Designing a Job to implement the scenario

The scenario comprises the following four steps:

Creation of the Job, configuration of the input file parameters, and reading of the input file.
Mapping of data and transformations.
Definition of the reference file parameters, relevant mapping using the tMap component, and selection of inner join mode.
Redirection of the output into a MySQL table.

Step 1: Job creation, input definition, file reading

Procedure

Launch Talend Studio, and create a local project or import the demo project if you are launching Talend Studio for the first time.
To create the Job, right-click Job Designs in the Repository tree view and select Create Job.
In the dialog box displaying then, only the first field (Name) is required. Type in California1 and click Finish.
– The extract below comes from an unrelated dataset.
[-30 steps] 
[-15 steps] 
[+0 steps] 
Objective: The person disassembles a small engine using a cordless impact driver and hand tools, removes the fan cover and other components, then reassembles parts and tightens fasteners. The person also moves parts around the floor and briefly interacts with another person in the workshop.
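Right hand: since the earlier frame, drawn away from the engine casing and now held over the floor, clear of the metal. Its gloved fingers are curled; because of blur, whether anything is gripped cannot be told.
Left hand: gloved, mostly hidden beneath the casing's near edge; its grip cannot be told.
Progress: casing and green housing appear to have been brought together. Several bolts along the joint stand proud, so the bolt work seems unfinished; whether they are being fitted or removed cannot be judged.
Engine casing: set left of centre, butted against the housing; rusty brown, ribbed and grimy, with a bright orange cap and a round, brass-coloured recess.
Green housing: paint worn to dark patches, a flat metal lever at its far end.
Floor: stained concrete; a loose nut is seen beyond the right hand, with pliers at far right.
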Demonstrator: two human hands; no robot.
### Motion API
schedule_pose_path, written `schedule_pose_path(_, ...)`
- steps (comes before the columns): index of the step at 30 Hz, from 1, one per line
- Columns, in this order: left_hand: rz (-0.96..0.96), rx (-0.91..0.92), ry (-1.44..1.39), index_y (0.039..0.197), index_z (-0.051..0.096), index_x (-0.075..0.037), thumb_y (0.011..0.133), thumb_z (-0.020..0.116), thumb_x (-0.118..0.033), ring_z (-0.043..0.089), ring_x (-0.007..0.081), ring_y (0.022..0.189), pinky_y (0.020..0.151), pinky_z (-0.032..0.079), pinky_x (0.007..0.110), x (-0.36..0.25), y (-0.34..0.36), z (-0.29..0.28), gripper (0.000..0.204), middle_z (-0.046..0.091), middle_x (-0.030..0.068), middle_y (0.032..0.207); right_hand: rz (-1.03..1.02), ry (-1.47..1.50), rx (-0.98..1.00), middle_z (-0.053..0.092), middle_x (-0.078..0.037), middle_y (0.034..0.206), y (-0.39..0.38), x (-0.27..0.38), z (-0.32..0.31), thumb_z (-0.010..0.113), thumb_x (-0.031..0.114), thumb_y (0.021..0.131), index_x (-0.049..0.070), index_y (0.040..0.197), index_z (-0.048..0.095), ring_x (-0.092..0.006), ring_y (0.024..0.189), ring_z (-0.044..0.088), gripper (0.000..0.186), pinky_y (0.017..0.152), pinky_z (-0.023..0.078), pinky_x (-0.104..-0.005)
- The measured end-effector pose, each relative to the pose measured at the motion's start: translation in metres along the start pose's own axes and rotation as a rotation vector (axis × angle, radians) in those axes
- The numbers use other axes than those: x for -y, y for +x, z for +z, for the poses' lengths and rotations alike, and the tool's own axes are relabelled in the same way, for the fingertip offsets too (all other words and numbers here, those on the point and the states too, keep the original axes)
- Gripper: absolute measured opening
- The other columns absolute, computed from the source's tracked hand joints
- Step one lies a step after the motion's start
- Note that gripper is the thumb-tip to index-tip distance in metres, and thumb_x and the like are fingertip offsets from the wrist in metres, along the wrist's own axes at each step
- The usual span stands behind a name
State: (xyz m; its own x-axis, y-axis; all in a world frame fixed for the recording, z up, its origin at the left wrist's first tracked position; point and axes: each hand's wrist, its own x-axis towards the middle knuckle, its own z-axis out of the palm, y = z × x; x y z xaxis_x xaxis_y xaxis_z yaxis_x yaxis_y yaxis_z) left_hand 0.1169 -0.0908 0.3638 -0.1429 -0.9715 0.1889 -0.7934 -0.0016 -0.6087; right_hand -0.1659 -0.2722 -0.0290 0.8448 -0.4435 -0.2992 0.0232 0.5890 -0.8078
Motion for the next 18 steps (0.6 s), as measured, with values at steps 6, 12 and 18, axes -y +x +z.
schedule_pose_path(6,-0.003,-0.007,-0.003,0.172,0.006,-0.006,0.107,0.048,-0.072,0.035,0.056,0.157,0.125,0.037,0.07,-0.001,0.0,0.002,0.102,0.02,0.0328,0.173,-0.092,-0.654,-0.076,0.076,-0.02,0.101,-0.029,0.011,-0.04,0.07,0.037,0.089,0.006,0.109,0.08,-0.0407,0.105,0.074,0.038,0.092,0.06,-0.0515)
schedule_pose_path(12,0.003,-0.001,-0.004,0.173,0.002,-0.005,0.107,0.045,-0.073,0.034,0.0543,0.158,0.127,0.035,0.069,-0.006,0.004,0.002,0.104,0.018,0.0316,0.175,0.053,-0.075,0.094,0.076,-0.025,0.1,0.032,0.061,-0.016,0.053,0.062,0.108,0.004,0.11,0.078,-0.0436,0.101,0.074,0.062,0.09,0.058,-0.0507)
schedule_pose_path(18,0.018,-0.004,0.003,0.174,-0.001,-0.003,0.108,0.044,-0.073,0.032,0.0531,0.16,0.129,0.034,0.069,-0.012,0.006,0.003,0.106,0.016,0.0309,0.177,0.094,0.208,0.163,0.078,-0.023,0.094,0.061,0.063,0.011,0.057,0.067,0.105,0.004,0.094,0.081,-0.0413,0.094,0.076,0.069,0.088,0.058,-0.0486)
An empty Job then opens on the main window and the Palette of technical components (by default, to the right of Talend Studio) comes up showing a dozen of component families such as: Databases, Files, Internet, Data Quality and so on, hundreds of components are already available.
A tFileInputDelimited component is used to read the file California_Clients. This component can be found in the File > Input group of the Palette. Click this component then click to the left of the design workspace to place it on the design area.
Define the reading properties for the tFileInputDelimited component (such as file path, column delimiter, encoding, and so on) using the Metadata Manager.
This tool offers numerous wizards for configuring parameters. It also stores these properties for a one-click re-use in all future Jobs.
As the input file is a delimited flat file, select File Delimited on the right-click list of the Metadata folder in the Repository tree view. Then select Create file delimited.
A wizard dedicated to delimited file thus displays.
- At step 1, only the Name field is required: simply type in California_clients and go to the next step.
- At Step 2, select the input file (California_Clients.csv) by clicking the Browse... button. Immediately an extract of the file shows on the Preview, at the bottom of the screen so that you can check its content. Click Next.
  
  In this example, the California_Clients.csv file is stored under C:/talend/Input.
- At step 3, define the file parameters: file encoding, line, and column delimiters, and so on. As the input file is standard, most default values are fine. The first line of the file is a header containing column names. To retrieve automatically these names, click Set heading row as column names, click Refresh Preview, and click Next to the last step.
- At step 4, each column of the file is to be set. The wizard includes algorithms which guess types and length of the column based on the file first data rows. The suggested data description (called schema in Talend Studio) can be modified at any time. In this scenario, they can be used as is.
The California_clients metadata is created after the above four steps.
Select the tFileInputDelimited you had dropped on the design workspace earlier and select the Component view at the bottom of the window.
Select the vertical tab Basic settings. In this tab, you can find all technical properties required to let the component work.
Select Repository as Property Type in the list. A new field shows: Repository, click the [...] button and select the relevant Metadata entry on the list: California_clients.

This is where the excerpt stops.